Muhammad Arbash, an analyst at Topline Securities, said the day opened on a positive note as central kept the policy rate unchanged.

However, in the second half the market witnessed profit-taking as investors were worried over rising Covid cases, Khan said.

This, he added, was further exacerbated by news reports of a possible 15-day lockdown in Sindh province.

The central bank on Tuesday held its benchmark policy rate to help sustain economic recovery and keep markets stable amid pandemic-related uncertainties.

The Monetary Policy Committee maintained the policy rate at 7 percent as widely expected. The central bank said the latest indicators point to continued improvement in the economic activity and inflation outlook following the recent decline in food prices and core inflation. In addition, consumer and business confidence have risen to multi-year highs and inflation expectations have fallen. Tracking the benchmark, KSE-30 Shares Index also plunged by 155.31 points or 0.81 percent to end at 18,974.30 points.

Ahsan Mehanti, senior analyst at Arif Habib Corp, said global equity selloff, domestic economic uncertainty, concerns regarding impact of fourth pandemic wave on exports, growth, and a weak rupee dragged the index down.

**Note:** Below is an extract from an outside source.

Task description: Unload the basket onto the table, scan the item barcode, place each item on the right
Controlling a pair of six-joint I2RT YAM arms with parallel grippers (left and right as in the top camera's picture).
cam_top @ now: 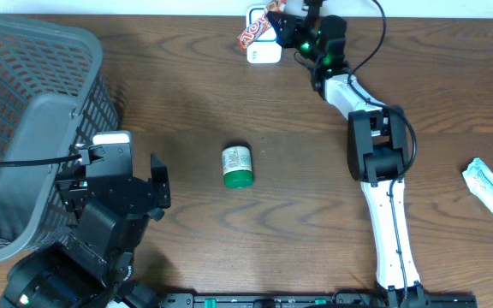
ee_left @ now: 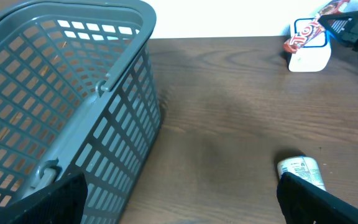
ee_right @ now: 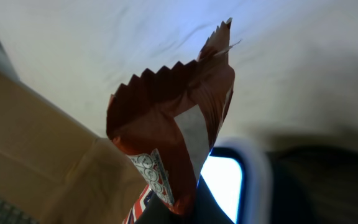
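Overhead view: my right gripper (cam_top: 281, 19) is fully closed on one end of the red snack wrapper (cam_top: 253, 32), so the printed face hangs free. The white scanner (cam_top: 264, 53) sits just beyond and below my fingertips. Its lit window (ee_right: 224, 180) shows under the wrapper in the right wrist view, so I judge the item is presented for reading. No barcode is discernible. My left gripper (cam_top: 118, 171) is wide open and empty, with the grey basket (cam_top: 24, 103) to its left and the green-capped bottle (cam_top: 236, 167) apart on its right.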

Trade volume shrank 67 million shares to 365.77 million, while trading value dropped to Rs12.26 billion. Market capitalisation decreased to Rs8.279 trillion from Rs8.335 trillion.

Days best gainer was Colgate Palmolive, up Rs93.98 to Rs2,787.98 per share, followed by Gatron Industries that strengthened by Rs35.50 to Rs563 per share.

Wyeth Pakistan Limited was the major loser of the session by shedding Rs44.85 to close at Rs2,031.15 per share, followed by Mehmood Textile, down Rs39.81 to end at Rs504 per share.

Brokerage Arif Habib Limited in a report said the market tumbled in the latter part of the session, which brought the index down by more than 400 points at one point.

“Concerns over latest Covid-led lockdown and probe by the regulator on account of unusual price movement in certain stocks brought the market under selling pressure and became the major reasons for sentiment weakness,” it said.

Earlier part of the session saw institutional investors building positions in cement and steel sectors that caused these scrips to show healthy price uptick; however, later stock prices went down.

Notable turnover was recorded in WorldCall Telecom, Byco Petroleum, Telecard Limited, Unity Foods Ltd, K-Electric Ltd, Hum Network, TPL Corp Ltd, Silk Bank Ltd, TPL Properties and Sui North Gas XD.

WorldCall Telecom was the volume leader with 40.37 million shares. The scrip lost 17 paisas to close at Rs3.57 per share. Byco Petroleum was the second most traded stocks with 26.89 million shares and it lost 16 paisas to settle at Rs9.90 per share.

Turnover in the futures contracts reduced to 256.37 million shares from 282.26 million traded in the previous session.